INSTRUCTIONS FOR THE TASK: Among the lines below, restate word for word only those from the line with "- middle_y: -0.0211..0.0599" through the line with "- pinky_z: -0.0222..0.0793", with both end lines kept.

# # # # # # #

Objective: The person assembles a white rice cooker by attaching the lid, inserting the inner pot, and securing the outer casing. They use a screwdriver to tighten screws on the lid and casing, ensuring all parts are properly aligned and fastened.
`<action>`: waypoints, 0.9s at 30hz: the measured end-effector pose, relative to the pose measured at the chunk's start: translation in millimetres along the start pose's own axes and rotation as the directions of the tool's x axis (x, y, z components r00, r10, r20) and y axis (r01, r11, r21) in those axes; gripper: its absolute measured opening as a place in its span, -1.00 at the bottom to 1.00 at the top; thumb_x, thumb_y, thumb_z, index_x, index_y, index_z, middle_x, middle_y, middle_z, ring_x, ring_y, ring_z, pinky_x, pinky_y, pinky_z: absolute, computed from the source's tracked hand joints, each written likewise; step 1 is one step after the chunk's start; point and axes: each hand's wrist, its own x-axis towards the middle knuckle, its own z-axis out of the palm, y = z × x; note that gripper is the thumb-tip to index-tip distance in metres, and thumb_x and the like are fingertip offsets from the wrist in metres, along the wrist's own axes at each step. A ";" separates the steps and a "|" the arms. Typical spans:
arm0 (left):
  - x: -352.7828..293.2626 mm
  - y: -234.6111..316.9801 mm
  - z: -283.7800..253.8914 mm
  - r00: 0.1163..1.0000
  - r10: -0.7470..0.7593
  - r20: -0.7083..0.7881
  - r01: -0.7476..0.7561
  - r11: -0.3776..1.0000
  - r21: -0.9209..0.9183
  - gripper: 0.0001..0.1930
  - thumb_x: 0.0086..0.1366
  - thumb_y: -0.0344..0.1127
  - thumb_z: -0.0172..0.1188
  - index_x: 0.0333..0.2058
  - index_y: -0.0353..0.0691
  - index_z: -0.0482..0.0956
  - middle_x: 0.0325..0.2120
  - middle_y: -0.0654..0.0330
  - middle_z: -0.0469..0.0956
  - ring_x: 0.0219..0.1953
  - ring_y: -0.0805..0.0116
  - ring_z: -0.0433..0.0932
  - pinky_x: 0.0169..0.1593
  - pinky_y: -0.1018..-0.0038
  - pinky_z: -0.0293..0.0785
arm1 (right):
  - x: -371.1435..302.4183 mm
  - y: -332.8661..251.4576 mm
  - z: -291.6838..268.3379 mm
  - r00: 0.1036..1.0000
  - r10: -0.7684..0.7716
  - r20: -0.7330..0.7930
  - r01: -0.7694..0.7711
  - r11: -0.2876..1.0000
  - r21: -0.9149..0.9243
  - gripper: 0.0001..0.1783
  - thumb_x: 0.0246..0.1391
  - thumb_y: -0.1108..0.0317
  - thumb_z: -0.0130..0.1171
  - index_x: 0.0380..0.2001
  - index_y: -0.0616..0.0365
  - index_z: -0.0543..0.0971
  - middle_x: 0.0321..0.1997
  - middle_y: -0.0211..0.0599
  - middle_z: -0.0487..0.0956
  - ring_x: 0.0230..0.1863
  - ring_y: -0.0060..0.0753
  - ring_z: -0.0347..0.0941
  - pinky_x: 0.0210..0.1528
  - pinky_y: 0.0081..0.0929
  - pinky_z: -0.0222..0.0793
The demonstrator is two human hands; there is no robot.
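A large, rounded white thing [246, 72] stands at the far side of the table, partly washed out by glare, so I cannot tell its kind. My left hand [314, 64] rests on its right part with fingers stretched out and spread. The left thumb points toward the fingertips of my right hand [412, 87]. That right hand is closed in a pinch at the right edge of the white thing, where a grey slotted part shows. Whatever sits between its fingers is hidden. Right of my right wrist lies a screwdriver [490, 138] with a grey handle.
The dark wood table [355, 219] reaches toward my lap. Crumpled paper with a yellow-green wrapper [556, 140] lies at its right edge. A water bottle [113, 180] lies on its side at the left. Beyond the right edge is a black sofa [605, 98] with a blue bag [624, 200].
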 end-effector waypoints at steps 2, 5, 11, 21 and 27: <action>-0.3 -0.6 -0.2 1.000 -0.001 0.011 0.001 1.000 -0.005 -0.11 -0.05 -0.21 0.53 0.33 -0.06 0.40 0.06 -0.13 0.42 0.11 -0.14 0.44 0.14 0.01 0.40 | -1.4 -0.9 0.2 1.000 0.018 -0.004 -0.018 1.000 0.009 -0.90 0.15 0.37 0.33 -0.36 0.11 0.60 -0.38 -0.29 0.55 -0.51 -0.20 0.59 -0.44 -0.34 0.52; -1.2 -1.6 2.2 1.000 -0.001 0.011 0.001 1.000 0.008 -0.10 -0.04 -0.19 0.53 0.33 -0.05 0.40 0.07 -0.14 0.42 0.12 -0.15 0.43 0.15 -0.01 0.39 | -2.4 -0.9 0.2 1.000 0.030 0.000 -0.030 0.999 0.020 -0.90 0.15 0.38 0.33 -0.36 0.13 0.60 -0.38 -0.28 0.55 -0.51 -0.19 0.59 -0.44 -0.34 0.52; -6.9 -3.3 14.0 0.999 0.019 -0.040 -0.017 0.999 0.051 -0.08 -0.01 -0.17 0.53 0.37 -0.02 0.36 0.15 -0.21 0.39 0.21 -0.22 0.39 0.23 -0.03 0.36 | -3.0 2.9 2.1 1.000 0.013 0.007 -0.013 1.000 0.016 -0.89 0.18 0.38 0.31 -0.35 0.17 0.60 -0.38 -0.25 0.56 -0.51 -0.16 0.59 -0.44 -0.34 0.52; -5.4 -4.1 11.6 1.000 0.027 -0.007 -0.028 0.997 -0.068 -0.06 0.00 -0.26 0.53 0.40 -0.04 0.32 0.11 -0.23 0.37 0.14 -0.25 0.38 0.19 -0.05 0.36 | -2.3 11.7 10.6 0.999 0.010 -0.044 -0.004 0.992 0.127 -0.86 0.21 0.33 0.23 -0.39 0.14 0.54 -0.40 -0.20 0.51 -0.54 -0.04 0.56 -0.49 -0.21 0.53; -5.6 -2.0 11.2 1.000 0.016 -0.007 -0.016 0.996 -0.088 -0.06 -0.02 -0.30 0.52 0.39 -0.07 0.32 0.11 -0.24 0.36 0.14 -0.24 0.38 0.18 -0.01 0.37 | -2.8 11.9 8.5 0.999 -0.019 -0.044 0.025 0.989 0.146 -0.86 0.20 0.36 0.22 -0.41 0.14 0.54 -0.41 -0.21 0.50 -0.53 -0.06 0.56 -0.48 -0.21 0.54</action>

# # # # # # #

RESPONSE TO THE TASK:
  - middle_y: -0.0211..0.0599
  - middle_z: -0.0487..0.0956
  - ring_x: 0.0230..0.1863
  - ring_y: -0.0060..0.0753
  - ring_z: -0.0347..0.0941
  - pinky_x: 0.0210..0.1528
  - pinky_y: 0.0081..0.0929
  - pinky_z: -0.0222..0.0793

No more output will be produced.